The year 2017 came to an end with a cold snap gripping most of the United States, breaking century-old records and causing several deaths. The cold temperatures covered areas from south Texas, Montana, New England, Alabama and Georgia, ABC News reported.

Temperatures reached below zero in multiple places.

The cold snap has led to at least eight deaths, including a 27-year-old woman who died from exposure, according to ABC News.

These temperatures are other-worldly, according to The Atlantic.

“The arctic freeze over the United States this week is producing the kind of frigid temperatures typical for the red planet,” The Atlantic reported.

In fact, temperatures in areas of the United States are “actually colder than it is on Mars,” The Atlantic wrote.

According to weather data from the Curiosity rover on Mars, temperatures peaked on the red planet at minus 9 degrees Fahrenheit back on Dec. 20, as The Atlantic reported. The cold season has just begun on Mars.

Michael Mischna, a research scientist at NASA's Jet Propulsion Laboratory in California, said the comparison is accurate.

But, he said, Mars’ atmosphere is thinner than Earth’s, which means temperatures would feel different on the two planets, even if the data says they’re the same.

“If you were to jump into a pool that was 70 degrees, it would feel a lot colder to your body than standing in air at 70 degrees, and that’s because the water is able to suck the heat out of your body,” Mischna said, suggesting that it wouldn't feel as cold on Mars.

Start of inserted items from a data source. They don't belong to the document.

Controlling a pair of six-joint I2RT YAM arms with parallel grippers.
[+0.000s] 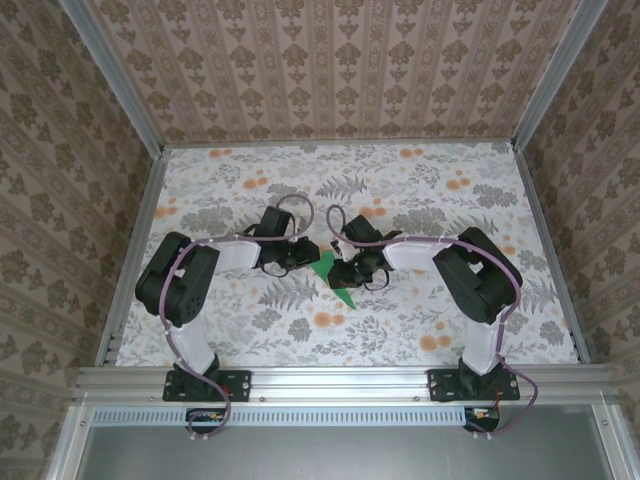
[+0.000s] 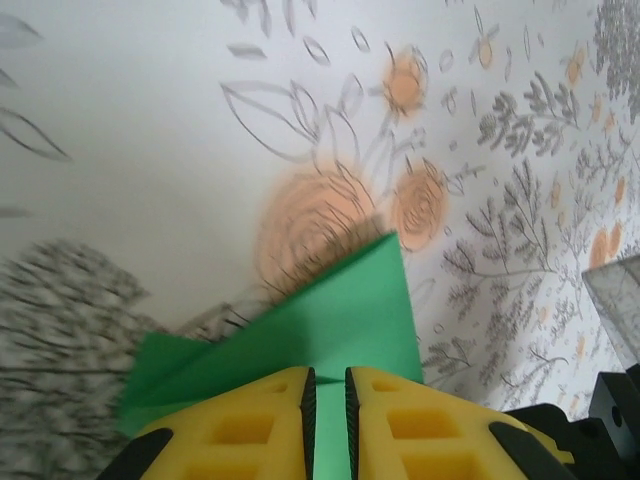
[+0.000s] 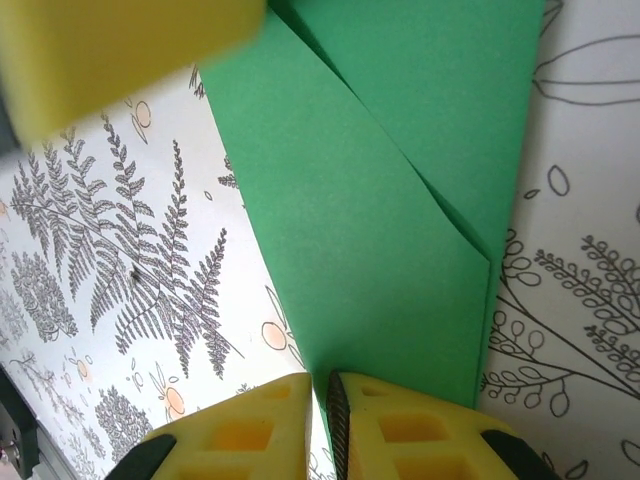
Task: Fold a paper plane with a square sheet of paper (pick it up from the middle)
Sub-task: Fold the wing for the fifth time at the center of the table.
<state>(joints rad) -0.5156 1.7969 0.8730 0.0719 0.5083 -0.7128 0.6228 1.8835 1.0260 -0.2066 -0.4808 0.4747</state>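
Observation:
The bright green paper [image 1: 325, 267] is folded with creases into a pointed shape and sits between both grippers at the middle of the floral table. In the left wrist view the green paper [image 2: 345, 305] runs forward from my left gripper [image 2: 327, 385], whose jaws stand a narrow gap apart with paper in it. In the right wrist view a folded flap crosses the green paper [image 3: 370, 240], and its lower edge goes into my right gripper [image 3: 322, 395], which is shut on it. My left gripper [image 1: 303, 258] and right gripper [image 1: 342, 277] nearly touch. A blurred yellow left finger [image 3: 110, 50] shows at the top left.
The floral tabletop [image 1: 400, 190] is walled by patterned panels on three sides. An aluminium rail [image 1: 330, 380] carrying both arm bases runs along the near edge. A black part of the right arm [image 2: 612, 400] is close on the right in the left wrist view.

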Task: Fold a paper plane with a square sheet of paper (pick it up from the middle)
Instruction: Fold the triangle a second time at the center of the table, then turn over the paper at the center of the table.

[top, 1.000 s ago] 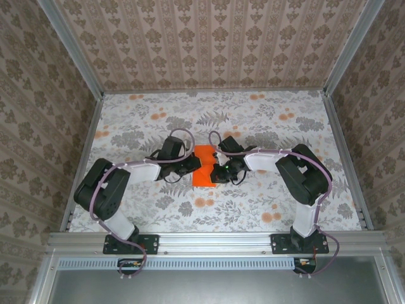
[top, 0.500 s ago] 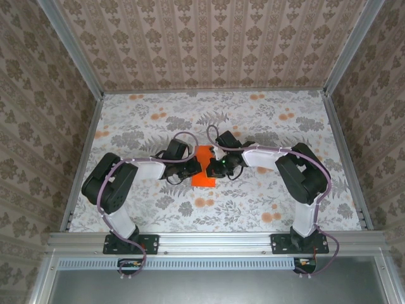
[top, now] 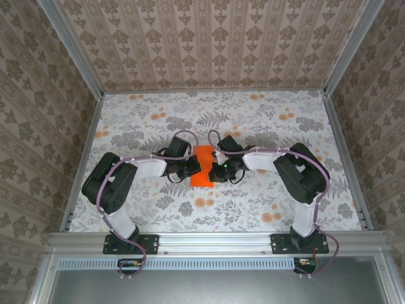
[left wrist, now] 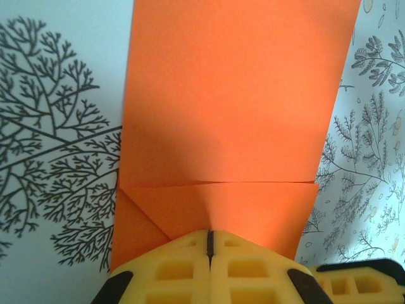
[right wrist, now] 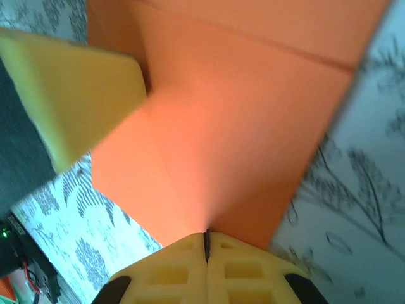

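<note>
The bright orange sheet of paper (top: pixel 203 166) lies folded into a narrow rectangle at the middle of the floral table, between both grippers. My left gripper (top: pixel 192 167) pinches its left edge, and in the left wrist view the yellow fingers (left wrist: pixel 183 269) are pressed together on the paper (left wrist: pixel 234 101) at a fold flap. My right gripper (top: pixel 217 170) pinches the right edge. In the right wrist view its fingers (right wrist: pixel 240 269) are shut on the paper (right wrist: pixel 228 139), with the left gripper's yellow finger (right wrist: pixel 76 88) across from it.
The floral tablecloth (top: pixel 253 126) spreads around the paper, with pale orange flower blotches (top: pixel 204 202) just in front. Patterned walls and metal rails (top: pixel 342 152) enclose the table on three sides.
Both grippers closed in toward each other on the paper, which went from a wider bent shape to a narrower one. The left arm's elbow shifted right.
</note>
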Controlling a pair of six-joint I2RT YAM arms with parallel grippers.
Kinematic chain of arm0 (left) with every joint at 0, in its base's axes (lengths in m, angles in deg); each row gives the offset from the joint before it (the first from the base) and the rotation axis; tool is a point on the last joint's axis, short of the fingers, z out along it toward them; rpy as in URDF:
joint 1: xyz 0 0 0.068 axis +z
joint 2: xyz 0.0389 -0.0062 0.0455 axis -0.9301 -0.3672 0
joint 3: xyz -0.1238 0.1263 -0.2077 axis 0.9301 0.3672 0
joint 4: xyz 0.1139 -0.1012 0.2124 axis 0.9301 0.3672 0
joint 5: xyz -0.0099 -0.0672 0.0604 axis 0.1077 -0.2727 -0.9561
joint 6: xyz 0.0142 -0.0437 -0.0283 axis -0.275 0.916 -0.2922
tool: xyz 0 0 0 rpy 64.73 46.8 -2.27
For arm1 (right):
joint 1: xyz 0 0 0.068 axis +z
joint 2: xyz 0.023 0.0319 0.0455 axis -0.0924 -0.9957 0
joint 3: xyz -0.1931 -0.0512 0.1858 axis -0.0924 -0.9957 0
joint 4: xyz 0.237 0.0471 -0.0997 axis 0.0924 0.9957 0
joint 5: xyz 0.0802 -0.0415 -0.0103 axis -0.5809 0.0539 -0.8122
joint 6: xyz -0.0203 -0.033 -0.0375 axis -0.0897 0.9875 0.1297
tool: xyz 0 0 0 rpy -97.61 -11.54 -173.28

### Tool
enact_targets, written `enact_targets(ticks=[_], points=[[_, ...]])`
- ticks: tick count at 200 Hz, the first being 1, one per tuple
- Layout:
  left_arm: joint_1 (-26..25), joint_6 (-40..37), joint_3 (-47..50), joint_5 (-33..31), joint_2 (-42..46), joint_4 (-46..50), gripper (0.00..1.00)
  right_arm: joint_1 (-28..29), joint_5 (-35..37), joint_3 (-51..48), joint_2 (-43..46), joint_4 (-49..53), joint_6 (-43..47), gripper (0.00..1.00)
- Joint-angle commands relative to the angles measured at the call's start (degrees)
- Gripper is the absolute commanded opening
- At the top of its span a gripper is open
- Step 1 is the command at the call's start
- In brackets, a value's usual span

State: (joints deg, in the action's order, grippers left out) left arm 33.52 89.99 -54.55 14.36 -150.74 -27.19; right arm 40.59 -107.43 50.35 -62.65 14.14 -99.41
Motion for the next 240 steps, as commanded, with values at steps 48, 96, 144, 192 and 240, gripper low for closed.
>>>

“Minus 100 degrees on Mars might only feel like minus 30,” he added.

The Washington Post reported that it’s close to minus 112 degrees on Mars at night.

People are having fun with the colder temperatures, though. For example, weather observer Adam Gill posted a video of boiling water being released in minus 31-degree weather, which had breathtaking results.

The National Weather Service said the cold weather will end after the first week of 2018.